Power BI Dataflows: Centralized Data Preparation
Every Power BI environment eventually develops the same problem: dozens of reports, each with slightly different versions of the "same" data preparation logic. Customer data cleaned and standardized one way in the sales dashboard, slightly differently in the marketing report, and differently again in the executive summary. When the source system changes — a column is renamed, a new region is added — updating every report individually is a maintenance nightmare.
Power BI dataflows solve this by moving data preparation from individual report files (Power BI Desktop .pbix) to a shared, centralized layer in the Power BI service. Logic written once in a dataflow is available to any report, by any developer, with a consistent result. This guide covers dataflow architecture, implementation patterns, and the advanced capabilities that make dataflows the foundation of a governed Power BI environment.
Key Takeaways
- Dataflows centralize Power Query ETL logic in the Power BI service, eliminating duplication across reports
- Dataflows produce standardized entities (tables) that multiple reports consume from a single source
- Linked entities allow dataflows to reference tables from other dataflows, enabling layered architecture
- Computed entities perform transformations on linked entities within the Premium dataflow engine
- Dataflow Gen2 in Microsoft Fabric extends dataflows with staging and output destinations
- AI insights (Premium) apply ML models to dataflow output — anomaly detection, sentiment analysis, key phrase extraction
- Incremental refresh on dataflows keeps large transformation outputs current without full reprocessing
- Dataflow governance controls who can create, edit, and consume dataflows through workspace permissions
Why Dataflows Exist
To understand dataflows, it's helpful to visualize the problem they solve.

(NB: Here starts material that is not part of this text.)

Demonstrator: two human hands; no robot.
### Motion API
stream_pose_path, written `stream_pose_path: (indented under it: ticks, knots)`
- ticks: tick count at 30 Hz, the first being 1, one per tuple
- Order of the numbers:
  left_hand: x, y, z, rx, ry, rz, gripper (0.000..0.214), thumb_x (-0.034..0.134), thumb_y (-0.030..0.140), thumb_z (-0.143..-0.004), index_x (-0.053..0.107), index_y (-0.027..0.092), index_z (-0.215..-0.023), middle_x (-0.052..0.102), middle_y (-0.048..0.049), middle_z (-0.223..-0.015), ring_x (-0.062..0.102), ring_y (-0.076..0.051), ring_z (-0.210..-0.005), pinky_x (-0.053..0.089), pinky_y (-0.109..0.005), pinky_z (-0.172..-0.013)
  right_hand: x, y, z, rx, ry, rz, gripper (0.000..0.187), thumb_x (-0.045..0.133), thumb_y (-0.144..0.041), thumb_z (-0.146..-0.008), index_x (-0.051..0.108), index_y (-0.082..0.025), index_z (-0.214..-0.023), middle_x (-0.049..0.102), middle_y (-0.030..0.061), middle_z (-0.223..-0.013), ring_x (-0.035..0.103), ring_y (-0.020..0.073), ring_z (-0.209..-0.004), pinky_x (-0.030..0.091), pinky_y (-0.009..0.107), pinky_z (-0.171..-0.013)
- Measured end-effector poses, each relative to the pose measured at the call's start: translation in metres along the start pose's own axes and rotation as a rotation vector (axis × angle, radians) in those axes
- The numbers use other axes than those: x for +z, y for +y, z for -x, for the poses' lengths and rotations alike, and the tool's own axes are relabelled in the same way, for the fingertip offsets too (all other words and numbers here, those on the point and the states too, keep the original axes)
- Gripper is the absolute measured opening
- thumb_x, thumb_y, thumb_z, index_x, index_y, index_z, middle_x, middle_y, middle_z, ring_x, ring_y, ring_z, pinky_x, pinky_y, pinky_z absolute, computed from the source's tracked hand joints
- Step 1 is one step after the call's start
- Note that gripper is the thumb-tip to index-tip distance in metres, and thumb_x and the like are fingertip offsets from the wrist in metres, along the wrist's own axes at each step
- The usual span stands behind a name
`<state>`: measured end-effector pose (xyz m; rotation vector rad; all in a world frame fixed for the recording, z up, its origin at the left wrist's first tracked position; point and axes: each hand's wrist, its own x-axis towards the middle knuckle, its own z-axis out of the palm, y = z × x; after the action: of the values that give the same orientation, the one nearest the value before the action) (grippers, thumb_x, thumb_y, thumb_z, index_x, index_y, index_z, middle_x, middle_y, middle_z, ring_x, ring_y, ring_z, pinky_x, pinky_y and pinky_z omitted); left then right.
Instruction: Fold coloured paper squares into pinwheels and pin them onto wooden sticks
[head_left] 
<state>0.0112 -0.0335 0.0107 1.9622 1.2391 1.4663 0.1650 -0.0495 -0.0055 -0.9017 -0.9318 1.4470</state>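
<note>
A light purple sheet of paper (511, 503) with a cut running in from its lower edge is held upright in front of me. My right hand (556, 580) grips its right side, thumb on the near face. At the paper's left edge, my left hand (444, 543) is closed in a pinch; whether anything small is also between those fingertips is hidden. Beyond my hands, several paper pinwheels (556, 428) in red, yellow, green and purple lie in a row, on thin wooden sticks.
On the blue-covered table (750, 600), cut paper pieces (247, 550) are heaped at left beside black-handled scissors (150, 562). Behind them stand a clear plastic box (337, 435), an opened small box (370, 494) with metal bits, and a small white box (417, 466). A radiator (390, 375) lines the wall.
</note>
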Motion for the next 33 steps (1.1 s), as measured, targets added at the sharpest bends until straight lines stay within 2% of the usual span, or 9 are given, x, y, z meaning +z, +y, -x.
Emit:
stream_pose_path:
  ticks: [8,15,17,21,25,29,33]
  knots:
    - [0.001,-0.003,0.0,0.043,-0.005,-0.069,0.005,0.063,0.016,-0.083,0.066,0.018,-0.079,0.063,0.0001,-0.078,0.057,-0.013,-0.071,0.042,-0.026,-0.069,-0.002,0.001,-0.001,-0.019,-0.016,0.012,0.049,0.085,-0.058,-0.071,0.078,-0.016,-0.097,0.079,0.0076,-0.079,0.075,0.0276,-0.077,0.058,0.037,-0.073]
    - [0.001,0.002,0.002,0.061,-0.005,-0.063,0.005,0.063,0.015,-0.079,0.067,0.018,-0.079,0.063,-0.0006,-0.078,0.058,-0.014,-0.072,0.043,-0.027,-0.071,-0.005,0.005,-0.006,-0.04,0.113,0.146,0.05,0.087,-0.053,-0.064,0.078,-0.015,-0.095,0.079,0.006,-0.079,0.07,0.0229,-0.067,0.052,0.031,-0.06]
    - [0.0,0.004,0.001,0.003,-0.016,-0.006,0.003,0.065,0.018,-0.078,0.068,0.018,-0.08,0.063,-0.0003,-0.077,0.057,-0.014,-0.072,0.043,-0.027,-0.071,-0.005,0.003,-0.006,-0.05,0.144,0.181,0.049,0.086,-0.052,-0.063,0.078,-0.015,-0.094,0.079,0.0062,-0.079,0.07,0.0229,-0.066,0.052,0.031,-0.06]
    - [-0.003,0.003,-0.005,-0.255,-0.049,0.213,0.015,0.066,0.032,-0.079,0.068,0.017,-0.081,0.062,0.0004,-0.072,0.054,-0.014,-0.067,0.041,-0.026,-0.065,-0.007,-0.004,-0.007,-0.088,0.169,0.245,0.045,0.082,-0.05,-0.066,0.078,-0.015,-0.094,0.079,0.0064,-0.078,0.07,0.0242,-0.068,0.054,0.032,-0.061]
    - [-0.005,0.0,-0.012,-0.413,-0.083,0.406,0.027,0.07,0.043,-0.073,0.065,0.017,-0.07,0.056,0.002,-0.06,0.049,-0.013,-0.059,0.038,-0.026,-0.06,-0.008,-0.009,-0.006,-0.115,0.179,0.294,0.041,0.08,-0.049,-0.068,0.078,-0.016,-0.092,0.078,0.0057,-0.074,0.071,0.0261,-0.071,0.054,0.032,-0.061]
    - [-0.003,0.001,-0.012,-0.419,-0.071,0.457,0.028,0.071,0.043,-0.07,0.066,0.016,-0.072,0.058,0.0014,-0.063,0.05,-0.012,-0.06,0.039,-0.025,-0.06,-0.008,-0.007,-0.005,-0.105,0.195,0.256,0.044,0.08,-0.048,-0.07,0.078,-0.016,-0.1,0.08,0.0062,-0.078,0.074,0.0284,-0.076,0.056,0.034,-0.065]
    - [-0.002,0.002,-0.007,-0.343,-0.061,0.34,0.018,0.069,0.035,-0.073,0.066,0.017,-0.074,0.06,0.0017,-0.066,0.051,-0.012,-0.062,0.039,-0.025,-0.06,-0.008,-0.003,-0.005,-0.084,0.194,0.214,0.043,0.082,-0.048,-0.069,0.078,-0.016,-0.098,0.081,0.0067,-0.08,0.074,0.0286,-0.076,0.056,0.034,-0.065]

Without dataflows (the common pattern):
- Developer A builds Report 1, connects to Salesforce, writes 40 Power Query steps to clean and transform the data
- Developer B builds Report 2, also connects to Salesforce, writes 38 similar Power Query steps (slightly different)

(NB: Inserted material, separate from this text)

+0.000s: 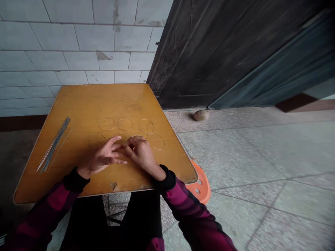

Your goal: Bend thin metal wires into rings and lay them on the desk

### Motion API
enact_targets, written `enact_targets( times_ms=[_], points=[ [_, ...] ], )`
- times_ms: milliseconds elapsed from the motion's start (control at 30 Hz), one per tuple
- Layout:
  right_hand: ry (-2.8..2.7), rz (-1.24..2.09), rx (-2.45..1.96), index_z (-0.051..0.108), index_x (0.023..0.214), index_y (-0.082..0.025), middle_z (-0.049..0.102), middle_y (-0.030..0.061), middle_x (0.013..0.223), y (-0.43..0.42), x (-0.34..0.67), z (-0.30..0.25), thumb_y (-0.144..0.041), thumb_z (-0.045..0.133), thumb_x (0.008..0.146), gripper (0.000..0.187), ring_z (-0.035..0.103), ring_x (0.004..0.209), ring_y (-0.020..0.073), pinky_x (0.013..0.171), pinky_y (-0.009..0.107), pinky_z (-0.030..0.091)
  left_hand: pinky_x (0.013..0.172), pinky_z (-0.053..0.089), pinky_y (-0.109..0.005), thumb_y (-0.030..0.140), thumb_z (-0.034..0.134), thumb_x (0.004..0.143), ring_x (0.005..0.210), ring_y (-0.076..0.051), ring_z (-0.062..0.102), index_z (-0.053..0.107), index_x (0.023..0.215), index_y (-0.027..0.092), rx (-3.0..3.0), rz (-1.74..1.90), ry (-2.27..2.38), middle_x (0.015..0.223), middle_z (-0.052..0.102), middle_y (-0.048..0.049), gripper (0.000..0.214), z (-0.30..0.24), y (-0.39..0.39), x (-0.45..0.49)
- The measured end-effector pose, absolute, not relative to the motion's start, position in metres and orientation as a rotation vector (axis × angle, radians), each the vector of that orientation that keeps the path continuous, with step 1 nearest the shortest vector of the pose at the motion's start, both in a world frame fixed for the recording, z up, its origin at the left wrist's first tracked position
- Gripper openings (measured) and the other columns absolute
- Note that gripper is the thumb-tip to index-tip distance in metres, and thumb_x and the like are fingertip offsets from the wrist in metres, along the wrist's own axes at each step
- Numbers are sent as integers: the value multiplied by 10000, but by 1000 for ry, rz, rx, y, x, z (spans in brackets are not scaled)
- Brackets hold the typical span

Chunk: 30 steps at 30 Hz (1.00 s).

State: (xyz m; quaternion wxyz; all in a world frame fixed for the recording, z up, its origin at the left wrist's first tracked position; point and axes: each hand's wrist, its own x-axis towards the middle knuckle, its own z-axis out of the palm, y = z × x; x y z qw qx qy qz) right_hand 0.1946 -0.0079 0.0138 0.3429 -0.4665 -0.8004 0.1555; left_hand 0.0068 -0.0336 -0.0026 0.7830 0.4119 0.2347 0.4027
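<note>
Metal rings (125,130) lie, in the head view, from ten to two o'clock around your loosely spread left hand (103,157) and tightly pinched right hand (143,153), whose hold I cannot tell, with a wire bundle (54,143) at nine on the table (110,101).

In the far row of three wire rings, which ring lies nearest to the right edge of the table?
The rightmost wire ring of that row; the other two rings lie farther left, nearer the grey bundle.

On the brown wooden table (104,101), straight grey metal wires (55,143) lie left of thin round wire rings (125,130).
</note>
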Motion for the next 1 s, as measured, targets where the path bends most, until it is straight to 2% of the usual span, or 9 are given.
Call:
enact_targets(
  times_ms=[67, 167, 267, 367, 567, 733, 867, 1000],
  points=[
    [-2078, 425, -1214, 500, 617, -197, 531, -9, 570, -7, 195, 14, -164, 518, 773, 161, 472, 574, 132, 641, 280, 346, 953, 464, -517, 378, 854, 630, 1190, -333, 534, 406, 1387, 334, 957, 897, 571, 1425, 416, -142, 881, -4, -33, 5],
    [-2076, 454, -1214, 504, 621, -194, 536, -12, 574, -7, 196, 13, -153, 521, 761, 147, 476, 570, 127, 633, 272, 350, 1027, 408, -524, 382, 852, 632, 1290, -340, 448, 428, 1371, 360, 1095, 1025, 627, 1498, 350, -110, 852, -6, -30, 3],
    [-2071, 470, -1212, 519, 634, -190, 544, -12, 585, -7, 196, 12, -147, 524, 756, 130, 485, 575, 125, 633, 266, 358, 1067, 372, -509, 366, 843, 650, 1350, -331, 384, 496, 1316, 357, 1198, 1094, 614, 1490, 396, -80, 751, -9, -27, 2],
    [-2064, 491, -1222, 530, 640, -188, 548, -12, 592, -7, 196, 13, -144, 521, 758, 126, 493, 580, 122, 634, 260, 363, 1049, 393, -498, 352, 835, 665, 1327, -321, 421, 534, 1280, 338, 1219, 1096, 612, 1450, 457, -85, 685, -10, -26, 2],
    [-2234, 428, -1361, 570, 679, -183, 581, 18, 644, -2, 204, 17, -159, 536, 778, 107, 509, 617, 140, 616, 264, 344, 1041, 405, -491, 330, 824, 674, 1336, -332, 412, 499, 1336, 303, 1246, 1020, 696, 1487, 412, -121, 739, -1, -25, -8],
    [-2343, 323, -1559, 603, 682, -186, 633, 49, 689, -6, 226, 16, -154, 540, 783, 123, 538, 626, 151, 578, 266, 311, 987, 453, -448, 347, 812, 669, 1245, -305, 497, 509, 1288, 245, 1215, 1141, 857, 1377, 501, -138, 697, 5, -20, -17],
    [-2301, 432, -1626, 614, 688, -183, 642, 32, 656, -9, 248, 10, -178, 552, 784, 114, 549, 595, 143, 570, 253, 325, 913, 499, -406, 327, 739, 730, 1123, -258, 579, 557, 1186, 199, 1383, 1137, 1124, 1239, 585, -127, 507, 6, -16, -24],
    [-2168, 510, -1661, 633, 717, -177, 658, 34, 661, -12, 266, 1, -228, 532, 815, 150, 585, 599, 148, 576, 248, 356, 832, 515, -372, 283, 635, 789, 987, -226, 625, 620, 1048, 179, 1797, 1101, 1520, 1131, 610, -111, 280, 9, -8, -46]
  ],
)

- Developer C builds Report 3, same source, 45 steps
- The Salesforce API credentials are stored in three different files
- The "customer segment" categorization logic is implemented three slightly different ways
- When the API changes, three files need updating
- All three reports run their own scheduled refreshes against the Salesforce API
With dataflows:
- Data engineer builds one Dataflow with the 40 Power Query steps
- Reports 1, 2, and 3 all connect to the dataflow entity as their data source
- One API credential, one transformation logic, one scheduled refresh
- When the API changes, one dataflow is updated
This is the fundamental value proposition: dataflows are the ETL layer between source systems and consuming reports.

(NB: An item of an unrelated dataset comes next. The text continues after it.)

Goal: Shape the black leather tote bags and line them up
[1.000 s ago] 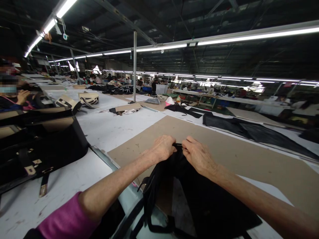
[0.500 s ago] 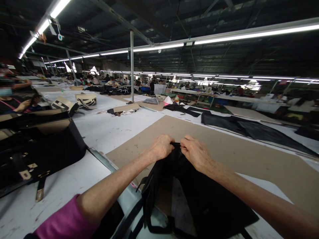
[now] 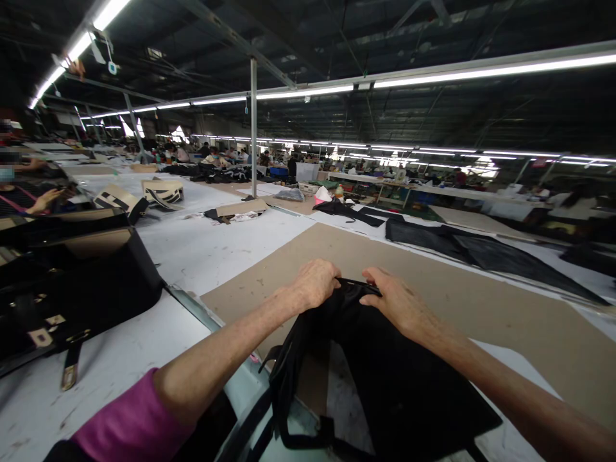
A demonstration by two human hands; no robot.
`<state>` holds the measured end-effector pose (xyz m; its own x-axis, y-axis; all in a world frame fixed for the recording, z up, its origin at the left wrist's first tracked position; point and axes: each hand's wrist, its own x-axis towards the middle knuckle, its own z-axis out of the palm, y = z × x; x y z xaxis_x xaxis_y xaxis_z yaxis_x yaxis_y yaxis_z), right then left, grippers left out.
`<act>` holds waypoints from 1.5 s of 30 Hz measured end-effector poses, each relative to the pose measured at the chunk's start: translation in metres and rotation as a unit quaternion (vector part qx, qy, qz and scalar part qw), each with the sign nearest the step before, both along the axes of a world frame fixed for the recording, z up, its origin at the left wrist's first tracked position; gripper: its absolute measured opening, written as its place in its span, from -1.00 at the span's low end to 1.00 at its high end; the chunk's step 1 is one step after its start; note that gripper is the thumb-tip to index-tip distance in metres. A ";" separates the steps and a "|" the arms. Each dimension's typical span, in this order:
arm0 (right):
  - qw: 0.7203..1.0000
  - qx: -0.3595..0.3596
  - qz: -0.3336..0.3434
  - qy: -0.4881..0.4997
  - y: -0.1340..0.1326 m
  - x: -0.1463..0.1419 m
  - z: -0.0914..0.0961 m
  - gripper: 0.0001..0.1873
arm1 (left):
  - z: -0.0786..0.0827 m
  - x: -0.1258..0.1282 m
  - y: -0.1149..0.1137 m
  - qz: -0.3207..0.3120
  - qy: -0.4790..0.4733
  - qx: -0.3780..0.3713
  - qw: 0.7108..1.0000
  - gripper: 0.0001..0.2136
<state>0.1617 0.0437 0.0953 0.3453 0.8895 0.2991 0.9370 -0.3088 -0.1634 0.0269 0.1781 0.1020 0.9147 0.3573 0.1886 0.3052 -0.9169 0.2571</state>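
Observation:
A black bag piece with straps lies in front of me across a brown cardboard sheet on the white table. My left hand is closed on the far top edge of the black piece. Just to its right, my right hand grips the same edge, fingers curled over it. A black strap loop hangs at the near left of the piece.
A stack of black bags with tan panels and buckled straps stands at the left. Black material sheets lie at the far right. Tan and black bags sit further back. A person's hand shows at far left; other workers are distant.
My right hand has slid to the right along the top edge, away from my left hand, spreading the black piece. The view has shifted slightly.

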 end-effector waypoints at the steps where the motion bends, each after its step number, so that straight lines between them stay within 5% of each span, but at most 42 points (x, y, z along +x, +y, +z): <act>1: 1.000 -0.014 0.001 0.024 -0.001 0.002 0.000 -0.70 | 0.001 0.000 -0.001 -0.002 0.003 -0.001 1.000 -0.83; 7: 0.999 0.000 0.009 0.033 -0.003 -0.007 0.007 -0.90 | 0.003 -0.001 -0.005 -0.010 -0.002 0.040 0.999 -0.84; 16: 0.998 0.001 0.004 0.066 -0.002 -0.009 0.009 -0.95 | 0.013 0.004 -0.014 -0.167 -0.038 0.108 0.979 -0.77; 45: 0.998 0.011 -0.004 0.064 -0.003 -0.003 0.005 -0.94 | 0.005 0.021 -0.017 -0.122 -0.043 0.095 0.987 -0.87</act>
<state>0.1590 0.0410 0.1007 0.3901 0.8800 0.2711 0.9050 -0.3122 -0.2889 0.0477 0.1608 0.1069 0.9468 0.0788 0.3122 0.0537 -0.9946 0.0883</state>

Dataflow Architecture Patterns
Well-designed dataflow architectures follow a layered pattern analogous to a data warehouse medallion architecture:
Bronze layer (Staging dataflow): Extracts data from source systems with minimal transformation — rename columns, fix types, filter obviously invalid records. This layer captures raw data in a standardized format.
Silver layer (Core dataflow): Applies business logic — calculates derived fields, applies reference data lookups, deduplicates records, applies organization-specific business rules. This layer produces the canonical representation of each business entity.
Gold layer (Reporting dataflow or semantic model): Aggregates and structures data for specific analytical use cases — pre-calculated aggregations, report-specific measures, time period calculations.
In Power BI, linked entities connect these layers: the Silver dataflow references entities from the Bronze dataflow using linked entities. The Gold layer references Silver entities. Reports connect to Gold layer entities.
This architecture means: if a source system changes, only the Bronze dataflow needs updating. The business logic in Silver and the reporting structure in Gold remain stable.
Creating Your First Dataflow
Dataflows are created in the Power BI service (not Power BI Desktop). Navigate to a workspace → New → Dataflow.
Dataflow editing environment is Power Query Online — essentially the same Power Query interface as Power BI Desktop, but running in the browser and executing in Microsoft's cloud infrastructure.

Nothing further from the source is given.